THE TASK: Give the data back exactly. Leave out any images.

= = = = =

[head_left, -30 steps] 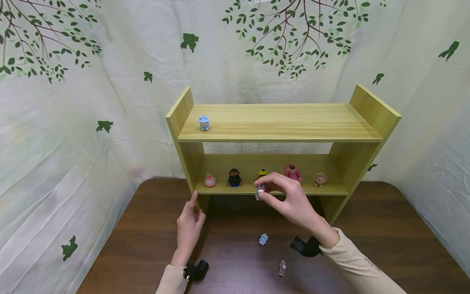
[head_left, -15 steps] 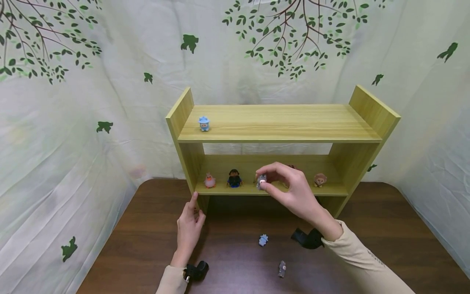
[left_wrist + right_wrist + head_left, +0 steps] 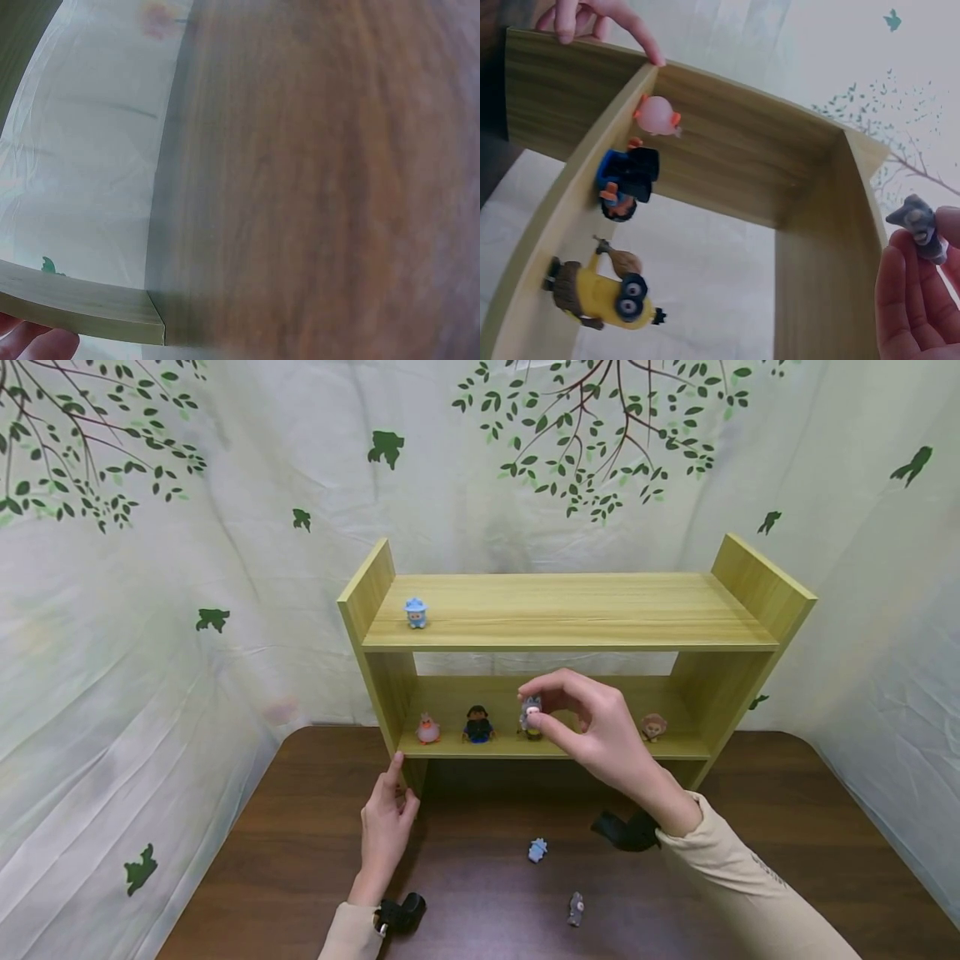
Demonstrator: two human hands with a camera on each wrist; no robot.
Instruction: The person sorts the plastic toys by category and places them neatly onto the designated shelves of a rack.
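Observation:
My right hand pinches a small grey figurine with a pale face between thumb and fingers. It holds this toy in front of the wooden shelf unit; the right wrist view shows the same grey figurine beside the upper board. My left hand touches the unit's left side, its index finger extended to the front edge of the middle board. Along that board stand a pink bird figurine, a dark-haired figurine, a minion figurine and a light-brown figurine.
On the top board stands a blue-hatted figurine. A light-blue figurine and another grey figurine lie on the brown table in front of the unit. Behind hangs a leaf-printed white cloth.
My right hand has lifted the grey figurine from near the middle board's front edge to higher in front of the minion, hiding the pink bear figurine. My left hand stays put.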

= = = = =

ANSWER TO THIS PROBLEM:
[head_left, -30 steps] 
[head_left, -15 steps] 
[left_wrist + right_wrist + head_left, +0 steps] 
Demonstrator: two human hands with a camera on each wrist; no robot.
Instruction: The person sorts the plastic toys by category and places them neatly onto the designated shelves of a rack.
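Observation:
My right hand pinches a small grey figurine with a pale face between thumb and fingers. It holds this toy in front of the wooden shelf unit; the right wrist view shows the same grey figurine beside the upper board. My left hand touches the unit's left side, its index finger extended to the front edge of the middle board. Along that board stand a pink bird figurine, a dark-haired figurine, a minion figurine and a light-brown figurine.
On the top board stands a blue-hatted figurine. A light-blue figurine and another grey figurine lie on the brown table in front of the unit. Behind hangs a leaf-printed white cloth.
My right hand has lifted the grey figurine from near the middle board's front edge to higher in front of the minion, hiding the pink bear figurine. My left hand stays put.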

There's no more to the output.